Kultur | Nicole Scheyerer | aus FALTER 35/06 vom 30.08.2006

Die Atlanten, die vier Muskelprotze in der Sala Terrena der Österreichischen Galerie Belvedere, haben moderne Gesellschaft bekommen: Die Besucher wandeln derzeit durch eine rot-gelb-blaue Schlucht von Roland Goeschl, das stärkste Signal zur Werkschau (bis 15.10.) des bald 75-jährigen Künstlers. So gelungen die Ouvertüre, so enttäuschend der Hauptakt. Goeschls Skulpturen kommen in der verstreuten Raumsituation des Erdgeschoßes schlecht zur Geltung: Zu den frühen Bronzen des Wotruba-Schülers gelangt man durch den Museumsshop; bei den ersten farbigen Holzplastiken riecht es nach dem benachbarten Restaurant; Goeschls tolle Werbevideos für Humanic laufen als Nebensache in einem ansonsten leeren Saal. Vieles wird hier unter seinem Wert verkauft, etwa die Kunst-am-Bau-Projekte, auch mit Begleittexten wurde gespart. Insgesamt wirkt die Schau lieblos gestaltet und bedeutet einen Rückschritt zu der Belvedere-Ausstellung "Formalismus" 1997, in der Goeschls Spielklotzästhetik als Variante der konkreten Kunst spannend aufgearbeitet wurde.

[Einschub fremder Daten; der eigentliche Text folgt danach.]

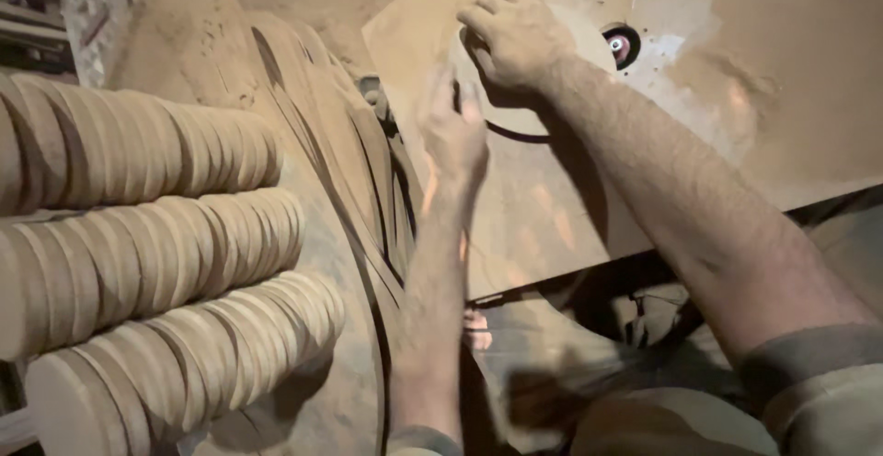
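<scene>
We press the disc (pixel 543 28) flat on the counter (pixel 736 143) beside the cutter (pixel 621 46), right hand (pixel 520 37) spread; left hand (pixel 452 129) steadies its edge. Next we turn it slowly, fingers clear.

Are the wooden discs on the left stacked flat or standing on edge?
On edge: the discs lean face to face in three rows, rims showing.

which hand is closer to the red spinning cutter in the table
Right. The right hand presses a wooden disc just beside the cutter; the left hand is lower and farther away.
</scene>
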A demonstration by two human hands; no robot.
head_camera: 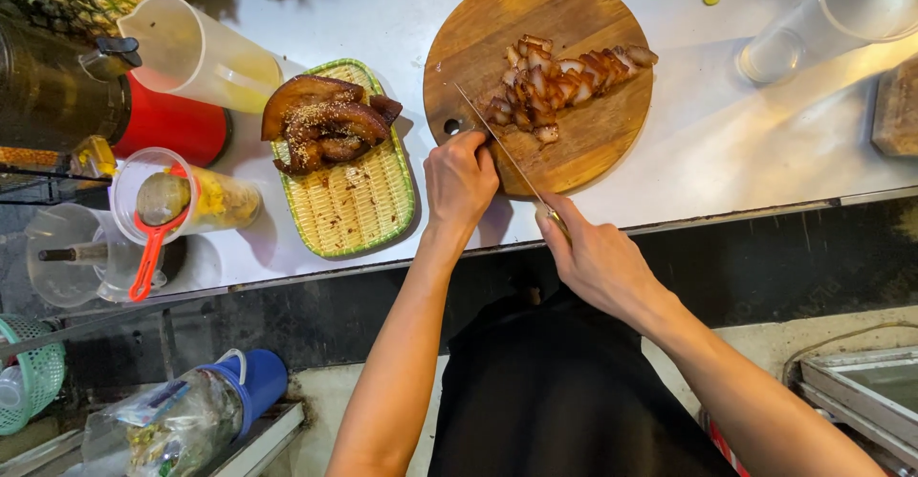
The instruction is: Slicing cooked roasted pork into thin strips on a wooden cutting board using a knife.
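We see a round cutting board (564, 28) of matt, grained wood resting on a brushed metal counter (746, 142) with a dull sheen and light scuffs. The sliced meat (564, 77) on the board looks glossy and glazed, dark at the rind. A thin knife (502, 147) has a smooth, shiny metal blade. Beside it, a woven tray (359, 205) in pale yellow with a green rim looks like ribbed plastic; its meat slab (325, 119) is sticky and speckled with seeds. We also note a translucent, smooth plastic jug (196, 52) and a clear plastic cup (808, 28).
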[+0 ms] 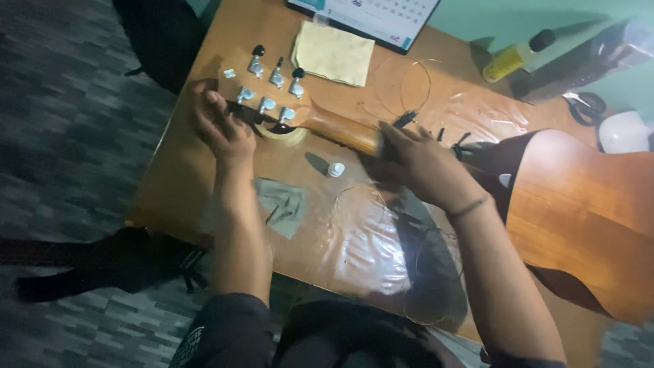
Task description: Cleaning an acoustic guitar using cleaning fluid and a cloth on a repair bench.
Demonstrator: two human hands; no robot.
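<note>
A guitar lies face down across the worktop [204, 184], its headstock [262, 92] at far left. The left hand [221, 126] grips the headstock's near edge. The right hand [419, 163] closes over the neck [340, 129]. A grey cloth [283, 204] lies between the forearms.

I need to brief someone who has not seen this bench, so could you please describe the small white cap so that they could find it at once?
Start from the guitar headstock at the far end of the wooden table, by the left hand. Just nearer than the neck, between both hands, lies the small white cap. It is the only round white piece there; the grey cloth beside it is flat and crumpled.
</note>
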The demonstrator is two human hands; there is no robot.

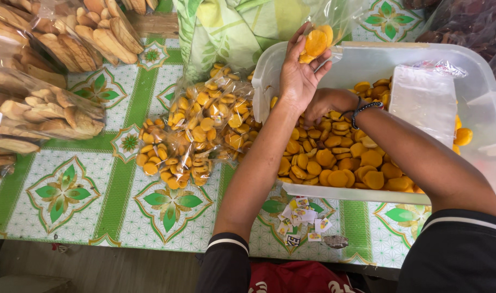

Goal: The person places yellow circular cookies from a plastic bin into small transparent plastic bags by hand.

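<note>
My left hand (298, 76) is raised over the near-left corner of a clear plastic tub (367, 57) and pinches a small clear bag of round orange cookies (316, 41). My right hand (328, 102), with a dark bead bracelet (365, 108) on its wrist, reaches down into the heap of loose orange cookies (340, 163) in the tub. Its fingers are hidden behind my left wrist, so I cannot tell whether they grip any cookies.
Filled clear bags of orange cookies (202, 130) lie on the green-patterned tablecloth (96, 201) left of the tub. Bags of long brown biscuits (47, 70) are stacked far left. Empty clear bags (424, 97) stand in the tub. Small paper labels (302, 220) lie near the table's front edge.
</note>
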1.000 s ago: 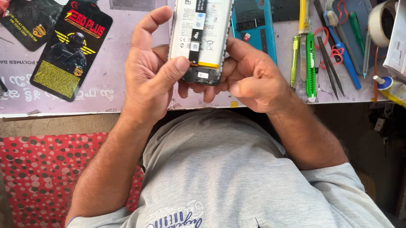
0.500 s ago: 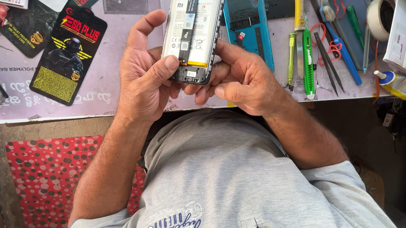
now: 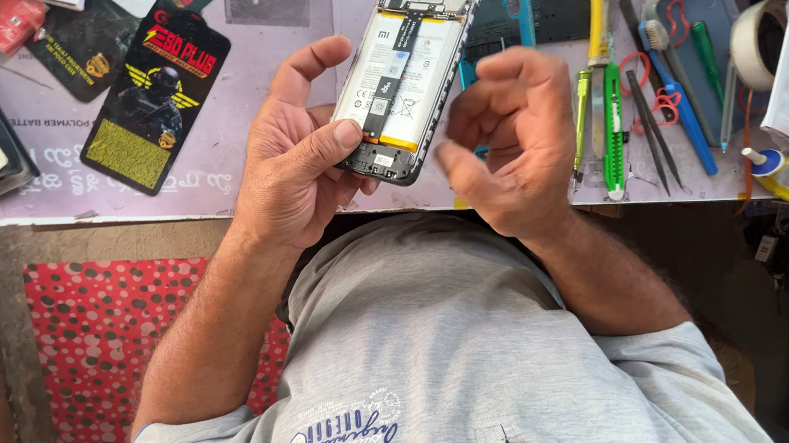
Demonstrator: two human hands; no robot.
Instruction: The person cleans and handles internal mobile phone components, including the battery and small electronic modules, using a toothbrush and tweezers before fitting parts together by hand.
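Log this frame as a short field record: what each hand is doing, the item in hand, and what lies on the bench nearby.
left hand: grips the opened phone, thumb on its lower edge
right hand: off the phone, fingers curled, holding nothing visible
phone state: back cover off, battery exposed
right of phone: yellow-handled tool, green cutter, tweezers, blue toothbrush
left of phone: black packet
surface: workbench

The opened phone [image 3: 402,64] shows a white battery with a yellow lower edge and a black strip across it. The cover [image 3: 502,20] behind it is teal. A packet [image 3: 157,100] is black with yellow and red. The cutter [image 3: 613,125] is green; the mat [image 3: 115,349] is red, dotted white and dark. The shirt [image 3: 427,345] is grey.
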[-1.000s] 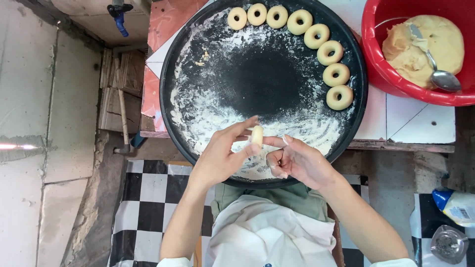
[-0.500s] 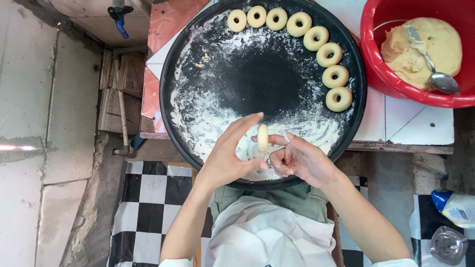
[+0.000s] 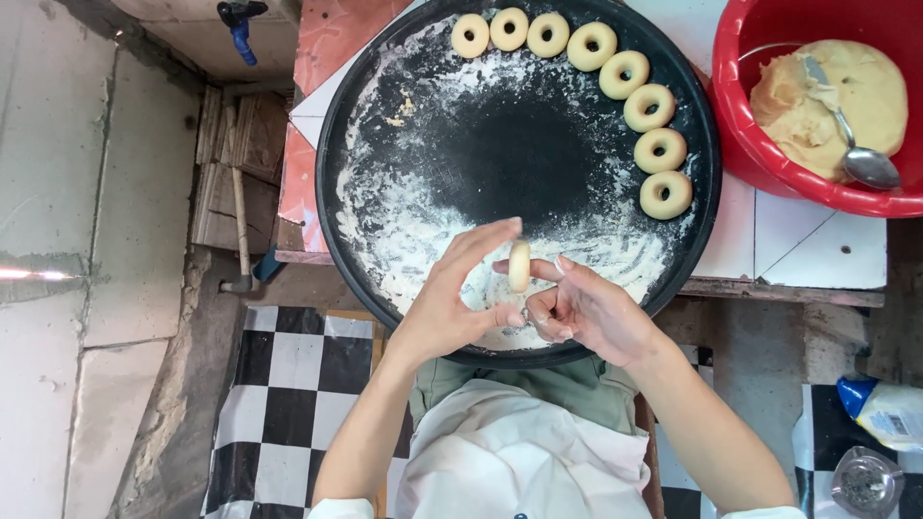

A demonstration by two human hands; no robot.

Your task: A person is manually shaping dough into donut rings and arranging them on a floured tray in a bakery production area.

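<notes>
Holding a small ring of pale dough point(image 3: 519, 266) on edge between them, both hands are raised just above the near rim of a large round black tray point(image 3: 365, 96). The left hand point(image 3: 454, 303) curves around the ring from the left, its fingers arched over the top and its thumb pressed in from below, while the right hand point(image 3: 588, 308) meets it from the right, a fingertip pushed against the ring and the other fingers curled inward. So both hands are closed on the same dough ring, which stands upright and clear of the floured surface beneath it. Flour point(image 3: 404, 231) is smeared in a wide band over the tray's left and near parts, leaving a bare dark patch in the middle. Eight finished dough rings point(image 3: 625, 74) lie flat in a curved row along the tray's far and right edge. Just right of the tray on the tiled tabletop point(image 3: 817, 252) stands a red bowl point(image 3: 740, 115) holding a lump of dough point(image 3: 865, 91) with a metal spoon point(image 3: 860, 159) resting in it.
</notes>
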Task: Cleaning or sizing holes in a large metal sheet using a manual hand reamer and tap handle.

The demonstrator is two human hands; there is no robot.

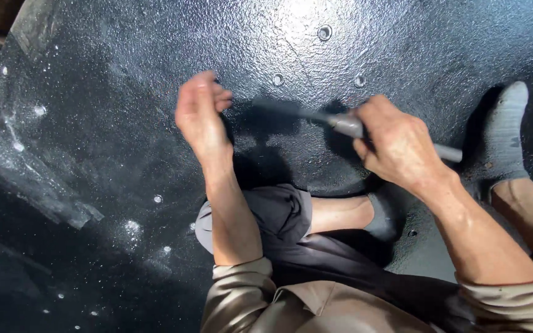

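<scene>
My right hand point(396, 145) grips a grey-handled tool point(347, 125), a hammer or chisel-like bar, blurred by motion, with its dark head pointing left over the black textured surface point(124, 123). The handle's end sticks out past my wrist on the right. My left hand point(200, 111) rests edge-on against the surface just left of the tool's head, fingers curled together; whether it holds something small I cannot tell. Three round holes point(277, 79) sit just above the tool's head.
I sit on the black panel with my legs folded, one grey-socked foot point(508, 132) at the right and the other foot point(382, 217) under my right arm. Small holes dot the panel at lower left. A glossy patch point(38, 185) lies at left.
</scene>
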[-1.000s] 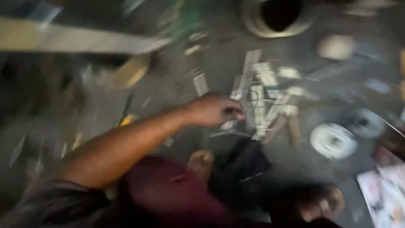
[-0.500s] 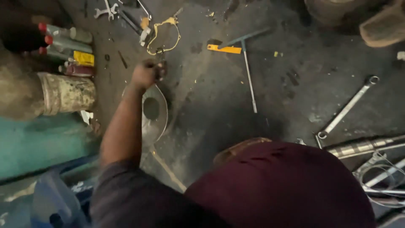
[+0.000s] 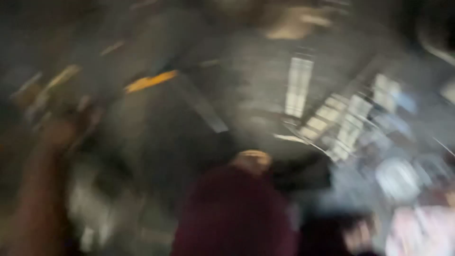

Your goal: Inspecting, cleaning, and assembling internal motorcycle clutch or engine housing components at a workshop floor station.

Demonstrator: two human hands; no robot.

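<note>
Yellow-handled tool (image 3: pixel 150 81) lies on the dark floor (image 3: pixel 189 137), near the left hand (image 3: pixel 61 132), which reaches that way (heavy blur hides whether its fingers are closed or spread). No right hand is in view. Nothing looks gripped yet, so the pickup seems still ahead. No container or contents can be made out; pale flat strips (image 3: pixel 298 87) lie well apart.

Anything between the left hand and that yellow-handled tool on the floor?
Hard to tell: the frame is heavily motion-blurred. The left hand sits at the left edge, the yellow-handled tool up and to its right on the dark floor. Only blurred dark floor shows between them; no distinct thing can be made out there.
</note>
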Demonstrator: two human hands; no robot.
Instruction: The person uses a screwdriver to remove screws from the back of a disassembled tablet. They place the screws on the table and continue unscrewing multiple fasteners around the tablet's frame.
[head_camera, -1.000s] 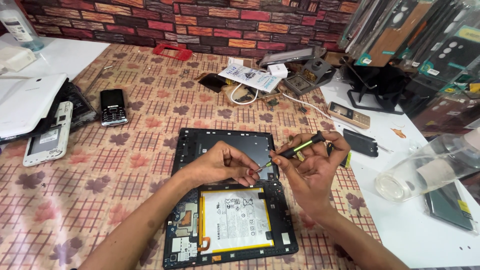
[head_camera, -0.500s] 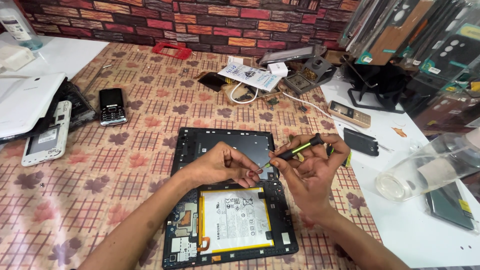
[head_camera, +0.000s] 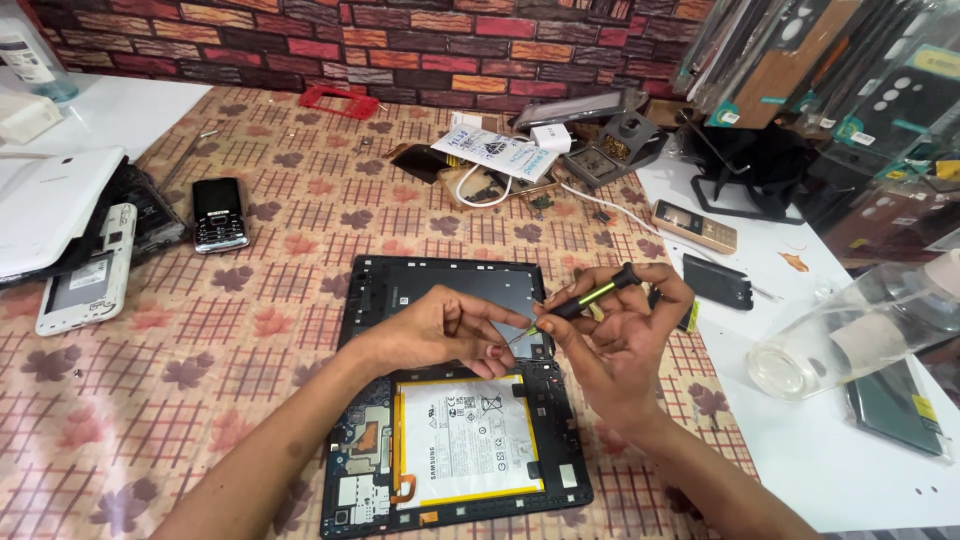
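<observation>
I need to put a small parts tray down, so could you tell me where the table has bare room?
The widest bare patch of patterned tablecloth lies left of the opened tablet, below the black keypad phone. Some white tabletop shows below the clear plastic jar. It is crowded along the brick wall, around the coiled white cable and the beige phone.

Opened tablet (head_camera: 455, 400): black frame, white battery edged yellow. Screwdriver (head_camera: 585, 297) above it: black and yellow-green. Tablecloth (head_camera: 240, 340) under the tablet: beige checks, red-brown leaves. Wall (head_camera: 400, 40) beyond the tablet: red-brown brick.
</observation>
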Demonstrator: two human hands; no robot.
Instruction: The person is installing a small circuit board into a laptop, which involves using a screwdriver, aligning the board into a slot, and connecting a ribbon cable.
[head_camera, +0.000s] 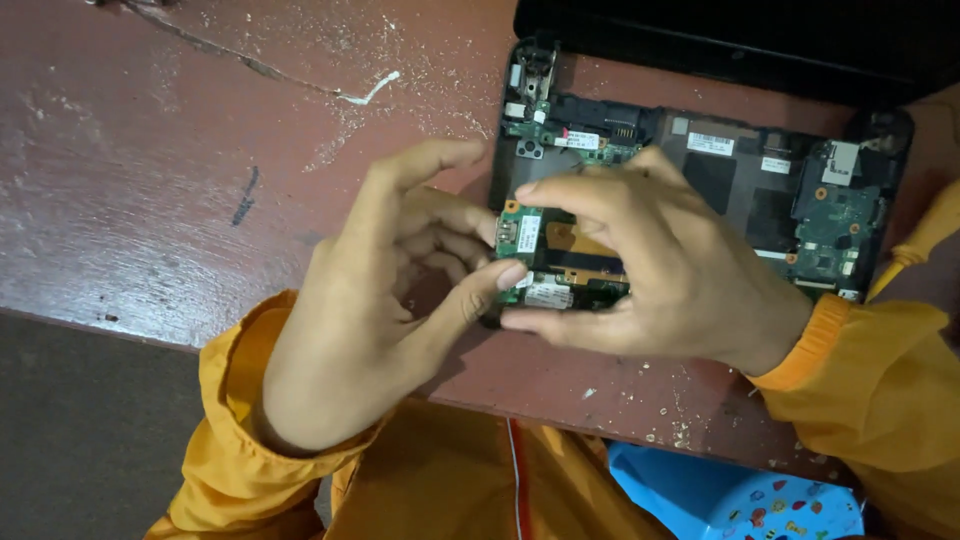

Auch David Lamelas in der Secession (bis 10.9.) kreiert einen Engpass, allerdings einen, der nirgendwohin führt. Mit kryptischem Ansinnen verstellt der Konzeptkünstler einen Raum durch einen keilförmigen Gang und zeigt nebenan eine gefilmte Meeresansicht. Die Zahl der Kubikmeter des eingeschlossenen Raums hat Lamelas auf Laufmeter Film übertragen. Genauso auf das Formale erpicht, aber weniger streng, ist Lamelas' neue Filmarbeit "The Light at the Edge of a Nightmare". In fünf Episoden läuft immer wieder dieselbe Handlung ab: Ein Mann und eine Frau nähern sich quer durch die Stadt einander an, schließlich sticht die Frau den Mann nieder. Die in Buenos Aires, Los Angeles, Berlin, Paris und London gedrehten Kurzfilme zitieren Symbole und Klischees des Film noir. Durch die stilisierte Kamera, Slow Motion und den eigenwilligen Soundtrack kehrt Lamelas Suspense und Handlungsprimat den Rücken zu.